We show the same ridiculous reticence when we talk about accidents, hospitals and medical emergencies. “They rushed him to the hospital.” Do you really expect an ambulance to drive slowly? Can you imagine reading: “Mildred Maniple was involved in a three-car accident and suffered serious life-threatening injuries. “Rescue vehicles were slow to respond to the scene, stopping for coffee along the way before proceeding to the emergency department at the speed limit.”

What about the joy of childbirth? “They went to the hospital and brought home a brand new baby.” New baby? I don’t think they have any old ones there. Now here’s my personal favorite. “She gave birth to a jumping boy.” Who are they kidding? Ask any woman who has had a natural birth, they don’t “jump out”. It’s more like pushing a watermelon through an exhaust pipe.

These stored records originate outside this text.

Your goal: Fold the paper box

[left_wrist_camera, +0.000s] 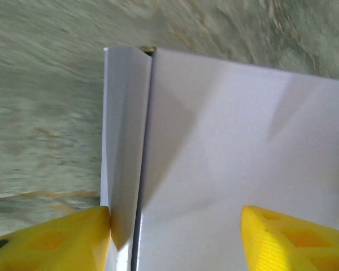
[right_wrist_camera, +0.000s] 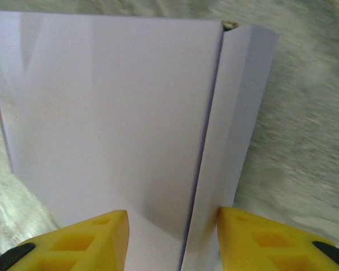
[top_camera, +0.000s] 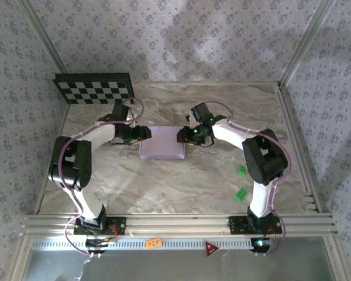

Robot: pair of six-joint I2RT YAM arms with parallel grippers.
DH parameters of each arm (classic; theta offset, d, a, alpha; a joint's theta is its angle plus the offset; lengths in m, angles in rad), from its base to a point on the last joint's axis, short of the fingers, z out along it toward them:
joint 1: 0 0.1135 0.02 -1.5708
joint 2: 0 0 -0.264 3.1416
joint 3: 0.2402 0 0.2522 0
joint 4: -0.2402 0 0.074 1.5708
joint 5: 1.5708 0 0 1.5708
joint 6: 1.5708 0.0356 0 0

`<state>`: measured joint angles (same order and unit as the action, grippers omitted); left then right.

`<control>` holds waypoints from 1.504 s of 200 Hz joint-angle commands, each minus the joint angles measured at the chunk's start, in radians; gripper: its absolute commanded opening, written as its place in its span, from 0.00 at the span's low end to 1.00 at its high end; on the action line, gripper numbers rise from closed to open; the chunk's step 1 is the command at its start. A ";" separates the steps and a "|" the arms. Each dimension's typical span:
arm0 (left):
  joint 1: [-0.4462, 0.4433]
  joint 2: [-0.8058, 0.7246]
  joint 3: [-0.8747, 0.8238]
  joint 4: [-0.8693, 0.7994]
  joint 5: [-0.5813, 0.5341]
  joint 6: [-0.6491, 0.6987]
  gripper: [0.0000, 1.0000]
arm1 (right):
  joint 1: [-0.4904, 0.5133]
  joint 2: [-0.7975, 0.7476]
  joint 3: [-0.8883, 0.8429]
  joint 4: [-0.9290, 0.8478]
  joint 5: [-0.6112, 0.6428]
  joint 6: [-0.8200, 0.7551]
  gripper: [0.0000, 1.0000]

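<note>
Where the paper box (top_camera: 162, 142) lies: near the middle of the counter (top_camera: 181, 187), a pale lavender, shallow rectangle between the two arms, its broad face up.
Left arm (top_camera: 76, 164): bent in from the left, its wrist at the box's left end.
Left jaws: open, with nothing clamped. In the left wrist view the yellow fingers (left_wrist_camera: 51, 243) stand well apart. One touches the outside of a narrow side strip, the other sits over the broad panel.
Box at the left end (left_wrist_camera: 231, 141): the narrow strip runs along the panel's left edge, with a dark seam between the two. Soft shadows fall across the panel.
Right arm (top_camera: 263, 158): bent in from the right, its wrist at the box's right end.
Right jaws: partly open, straddling the box's right edge without pinching it. In the right wrist view one of the fingers (right_wrist_camera: 73, 243) is over the panel and the other is just outside the side strip.
Box at the right end (right_wrist_camera: 113, 113): a narrow strip is folded along the panel's right edge, with marbled counter beyond it.
Checkerboard panel (top_camera: 95, 88): at the far left corner, well apart from the box.
Green blocks (top_camera: 241, 170): two small pieces on the counter near the right arm, apart from the box.
</note>
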<state>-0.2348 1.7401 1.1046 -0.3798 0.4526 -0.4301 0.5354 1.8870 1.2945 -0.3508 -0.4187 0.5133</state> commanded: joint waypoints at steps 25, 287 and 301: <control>0.133 -0.078 0.040 -0.045 0.010 0.070 0.62 | 0.132 0.113 0.155 0.256 0.022 0.163 0.44; 0.552 0.375 0.471 0.048 -0.137 0.018 0.62 | 0.338 0.797 0.894 0.565 0.366 0.268 0.66; 0.558 0.349 0.459 0.050 -0.155 0.015 0.62 | 0.324 0.758 0.869 0.540 0.345 0.248 0.69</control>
<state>0.3145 2.1078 1.5593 -0.3244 0.2794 -0.3954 0.8745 2.7140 2.2078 0.2295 -0.0525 0.8104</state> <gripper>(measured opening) 0.618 0.669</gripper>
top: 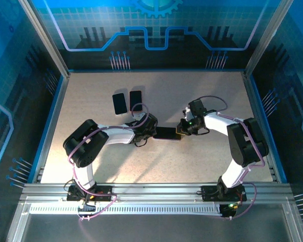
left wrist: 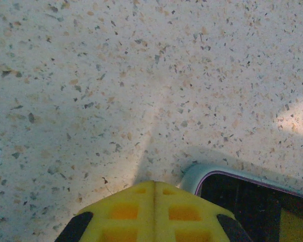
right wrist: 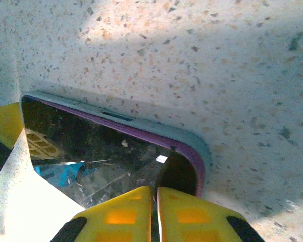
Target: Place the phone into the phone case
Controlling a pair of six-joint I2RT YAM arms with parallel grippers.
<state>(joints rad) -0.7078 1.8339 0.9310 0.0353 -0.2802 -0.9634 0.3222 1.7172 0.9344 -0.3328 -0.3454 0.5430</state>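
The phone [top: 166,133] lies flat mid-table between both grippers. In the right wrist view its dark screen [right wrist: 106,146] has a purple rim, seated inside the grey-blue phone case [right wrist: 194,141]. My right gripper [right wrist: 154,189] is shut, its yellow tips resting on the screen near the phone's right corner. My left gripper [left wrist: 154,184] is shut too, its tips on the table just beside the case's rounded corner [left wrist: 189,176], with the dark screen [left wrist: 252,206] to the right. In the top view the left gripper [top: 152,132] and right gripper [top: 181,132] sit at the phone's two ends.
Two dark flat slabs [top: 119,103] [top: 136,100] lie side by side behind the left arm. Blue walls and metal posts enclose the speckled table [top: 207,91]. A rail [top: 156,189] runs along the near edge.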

Growing up, I never understood the ridiculous euphemisms we use for bathrooms. Europeans have no problem saying: “I need to go to the toilet.” Us? No way. We go to the “toilet”. Have you ever seen a bed there? No one sleeps in the toilet! They do what people do when they go to the toilet and then quickly exit. No idleness, who wants? How about a “men’s room” or a “women’s room”? You might as well rule this out entirely, as there are shared bathrooms in some places. There’s also a bit of hoopla (a euphemism for “dirty fight”) about a new bill about to be voted on in Congress.

Check this out.

Continuing, let’s talk about your nephew who never seems to be able to get a job. You just saw him at the Thanksgiving table, and before he could tell you the reason why he was getting unemployment again, his mother intervened and told everyone, “Poor Jeffy got laid off again.” Fired? It makes such a stupid sense, like someone pulled you from a height and laid you straight on your back on the cement.

While we’re there, how about “under the weather”? When I was a child, I was always sick and missed school all the time. My mother would have to call the principal’s office and report that I had mumps, a sore throat, or a stomach virus. She never said I had “bad weather,” because if I had a fever and chills, why would I stand outside in a rain cloud or snowstorm?

I saved the best for last. Sex. Sex! Let’s now all say together: “sex!” Why do they call it “sleeping together?” If you are “rolling in the hay”, “doing it”, or enjoying the “midday delight”, you are absolutely not sleeping!

Well, that’s it from your vertically-challenged columnist.

Rona Mann was a freelance writer for The Sun newspaper for 23 years, including her In Their Shoes articles. She can be reached at [email protected] or 401-539-7762.